AFR: Generative AI – deepfake or justified hype?

Managers Views
March 11, 2024

Originally published in the AFR on 11 March 2024. See the original article.

Taylor Swift, US President Joe Biden and British cook Nigella Lawson have all been the target of so-called deepfake videos posted online. Created by generative artificial intelligence, the imagery is so lifelike that only a computer can detect whether they are real or not.

Generative AI was a term generally relegated to coders in specialised technology firms until a little over a year ago when research company Open AI, in partnership with Microsoft, released ChatGPT to the public. Almost instantly, it became a social media sensation, breaking out of its niche tech circles.

Then came the release of Nvidia’s semiconductor chips that process vast volumes of data and computations at high speed, accelerating generative AI’s broader enterprise adoption. Since then, references to generative AI in company transcripts across industries around the world have exploded.

Recognised as one of the fastest and most impactful innovations of the so-called fourth industrial revolution, generative AI was prominently featured at the World Economic Forum in Davos. Consequently, developed countries are scrambling to establish regulatory frameworks to govern its usage.

Companies have been incorporating various forms of AI into their operations for years, such as text-based chatbots replacing human call centres. But unlike traditional AI, which is based on text and often used for classifying or grouping data, generative AI produces images, music, code and text. It goes beyond processing words; it also understands context, nuance and even humour.

Just as billionaire Bill Gates in the early 1990s when computers started to take off envisaged a future of “information at your fingertips”, Microsoft chief executive Satya Nadella refers to generative AI as having “a world of expertise at your fingertips”.

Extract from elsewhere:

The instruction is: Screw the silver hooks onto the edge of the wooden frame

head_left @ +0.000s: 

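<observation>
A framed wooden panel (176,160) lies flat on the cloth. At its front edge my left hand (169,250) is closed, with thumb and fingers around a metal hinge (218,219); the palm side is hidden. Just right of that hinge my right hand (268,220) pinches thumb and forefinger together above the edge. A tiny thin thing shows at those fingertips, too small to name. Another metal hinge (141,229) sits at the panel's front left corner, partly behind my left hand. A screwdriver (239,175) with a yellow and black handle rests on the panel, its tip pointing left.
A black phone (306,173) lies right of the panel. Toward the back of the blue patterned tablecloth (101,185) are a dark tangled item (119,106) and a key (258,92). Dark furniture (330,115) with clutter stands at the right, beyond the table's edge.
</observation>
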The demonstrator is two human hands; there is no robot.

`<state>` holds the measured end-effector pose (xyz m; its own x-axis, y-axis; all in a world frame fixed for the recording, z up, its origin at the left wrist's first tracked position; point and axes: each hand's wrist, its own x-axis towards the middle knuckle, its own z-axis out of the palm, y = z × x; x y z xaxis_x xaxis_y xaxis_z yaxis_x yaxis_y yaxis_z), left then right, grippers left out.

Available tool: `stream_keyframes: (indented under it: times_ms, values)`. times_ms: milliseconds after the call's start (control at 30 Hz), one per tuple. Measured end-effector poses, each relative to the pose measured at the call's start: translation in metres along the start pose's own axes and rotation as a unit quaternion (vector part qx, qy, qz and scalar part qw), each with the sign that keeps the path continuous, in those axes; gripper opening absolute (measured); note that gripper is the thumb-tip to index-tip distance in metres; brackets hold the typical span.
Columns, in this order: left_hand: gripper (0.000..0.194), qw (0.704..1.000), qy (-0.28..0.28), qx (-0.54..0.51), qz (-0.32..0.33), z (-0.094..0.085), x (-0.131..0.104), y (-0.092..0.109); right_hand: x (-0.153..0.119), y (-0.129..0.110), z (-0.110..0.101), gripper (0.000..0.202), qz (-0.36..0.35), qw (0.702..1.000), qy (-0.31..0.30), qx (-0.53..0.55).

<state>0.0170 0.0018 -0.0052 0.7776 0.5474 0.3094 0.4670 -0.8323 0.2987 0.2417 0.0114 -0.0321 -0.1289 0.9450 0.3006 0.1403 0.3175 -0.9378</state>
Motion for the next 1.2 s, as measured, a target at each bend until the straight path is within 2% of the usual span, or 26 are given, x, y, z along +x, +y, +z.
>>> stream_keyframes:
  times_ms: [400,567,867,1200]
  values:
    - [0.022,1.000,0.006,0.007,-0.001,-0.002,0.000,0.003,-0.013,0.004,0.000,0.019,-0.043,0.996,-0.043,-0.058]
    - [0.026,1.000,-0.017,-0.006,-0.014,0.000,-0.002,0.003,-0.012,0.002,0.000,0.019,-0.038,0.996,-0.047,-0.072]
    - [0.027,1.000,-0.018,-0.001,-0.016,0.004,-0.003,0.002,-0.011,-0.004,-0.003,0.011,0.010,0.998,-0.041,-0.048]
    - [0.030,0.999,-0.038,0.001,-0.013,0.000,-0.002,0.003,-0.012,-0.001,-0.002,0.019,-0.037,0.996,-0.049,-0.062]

It is early days as to how it will unfold for each industry, but it is clear that generative AI will have a meaningful impact. The International Monetary Fund expects it to impact 40 per cent of global employment, including high-skilled jobs.

Company examples

The first and most direct beneficiaries have been chip maker Nvidia and predominantly US-based providers of infrastructure for generative AI. However, over the longer term, companies in many other industries can benefit from embracing the technology.

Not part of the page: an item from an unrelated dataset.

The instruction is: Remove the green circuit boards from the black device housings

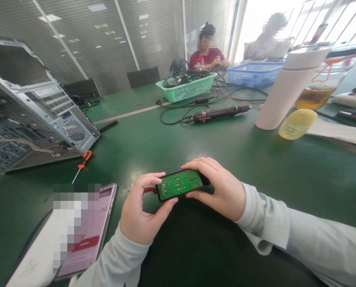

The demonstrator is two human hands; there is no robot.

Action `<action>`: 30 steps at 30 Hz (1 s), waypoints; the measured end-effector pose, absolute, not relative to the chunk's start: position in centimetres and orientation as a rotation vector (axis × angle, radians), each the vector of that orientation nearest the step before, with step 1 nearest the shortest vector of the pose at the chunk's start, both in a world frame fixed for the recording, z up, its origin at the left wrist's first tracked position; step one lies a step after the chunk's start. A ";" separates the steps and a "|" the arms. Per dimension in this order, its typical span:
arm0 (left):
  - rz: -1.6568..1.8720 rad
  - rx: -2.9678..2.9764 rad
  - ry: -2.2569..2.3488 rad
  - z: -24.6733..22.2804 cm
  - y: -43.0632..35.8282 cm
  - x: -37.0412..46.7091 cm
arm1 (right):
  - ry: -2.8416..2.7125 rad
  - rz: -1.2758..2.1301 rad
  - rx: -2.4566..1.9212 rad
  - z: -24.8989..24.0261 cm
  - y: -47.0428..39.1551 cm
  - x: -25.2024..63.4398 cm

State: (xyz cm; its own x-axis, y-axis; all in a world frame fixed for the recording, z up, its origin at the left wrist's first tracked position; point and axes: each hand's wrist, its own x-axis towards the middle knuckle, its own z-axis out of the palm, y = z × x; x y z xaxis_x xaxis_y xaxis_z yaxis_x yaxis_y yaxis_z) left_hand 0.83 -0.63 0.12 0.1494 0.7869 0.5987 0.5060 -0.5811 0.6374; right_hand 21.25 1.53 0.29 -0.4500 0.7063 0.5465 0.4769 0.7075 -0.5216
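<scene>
Between my two hands is a green circuit board (178, 184) set in a shallow black case (206, 182), its soldered side facing up. My left hand (142, 209) grips the left end, with the thumb at the near edge and fingers at the far edge. My right hand (218, 185) is closed around the right end in the same way. The underside of the case is hidden. To the left of my left hand lies a phone (89, 235) with its screen lit, next to a white object (36, 259) that is partly blurred.
An open computer case (46, 107) stands at left, an orange-handled screwdriver (84, 161) beside it. Ahead lie a corded electric screwdriver (216, 114), a green basket (190, 91) of cables and a blue basket (252, 76). A white tumbler (288, 91) stands right. Two people sit beyond.
</scene>
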 end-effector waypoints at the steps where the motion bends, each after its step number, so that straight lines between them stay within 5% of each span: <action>1: 1.403 2.139 1.249 0.1 -0.6 0.8 | -2.133 0.382 -0.896 0.3 1.5 21.3; 18: 1.345 2.171 1.216 0.3 -0.4 0.2 | -1.940 0.612 -0.958 0.4 0.8 21.0; 30: 1.050 2.144 1.188 -0.1 -0.1 0.0 | -1.234 1.616 -1.170 0.8 1.9 20.8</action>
State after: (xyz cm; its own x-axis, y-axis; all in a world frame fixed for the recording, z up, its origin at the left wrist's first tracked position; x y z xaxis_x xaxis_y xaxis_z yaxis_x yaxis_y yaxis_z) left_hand 0.02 -0.14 -0.09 0.3322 0.8569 0.3942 0.4971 -0.5142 0.6989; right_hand 20.81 1.86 0.80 -0.2771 0.9380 -0.2083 -0.0467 -0.2297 -0.9721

Healthcare company Sanofi advocates using AI as a way of driving better data-driven decision-making regarding clinical trial execution, as well as accelerating drug molecule design and optimisation. Similarly, Walmart recognises generative AI as a step change in search technology, integrating the technology it into its app and website to produce more intuitive and personalised search results.

Colgate Palmolive has built tools to help predict consumer behaviour and trends to aid in new product innovation. Gaming company Light and Wonder uses generative AI as coding assistants to get more productivity for new features and products. The list of potential uses is long and vast.

But there are also ethical implications of generative AI to contemplate.

Generative AI is clearly a powerful tool with many benefits, but an important challenge that the world will have to grapple with is not only the best way to incorporate it into workflows but ensuring that its use is ethical.

Training generative AI models often requires large amounts of personal data, which can create issues around privacy if the data is leaked or misused, such as the creation of deepfakes that can manipulate the public and damage reputations.

Misinformation and disinformation is ranked as the No.1 threat that the world faces in the next two years, according to the World Economic Forum’s Global Risks Report 2024. The European Union and the US are drafting regulations around its use.

Ultimately, generative AI should improve efficiency, make jobs more interesting by automating repetitive tasks, boost creativity and accelerate innovation. However, it is still in the very early days of adoption and just like other disruptive technologies there tends to be big initial hype surrounding its potential.

Nvidia’s share price has skyrocketed and closer to home, the share prices of ASX-listed companies involved in data centres such as Next DC and Goodman Group have benefited because generative AI also drives an enormous step change in data requirements.

While there are fewer ASX companies that are directly exposed, the landscape will evolve with potential to provide big opportunities over time for companies that are nimble and can incorporate the technology effectively to optimise productivity and innovation.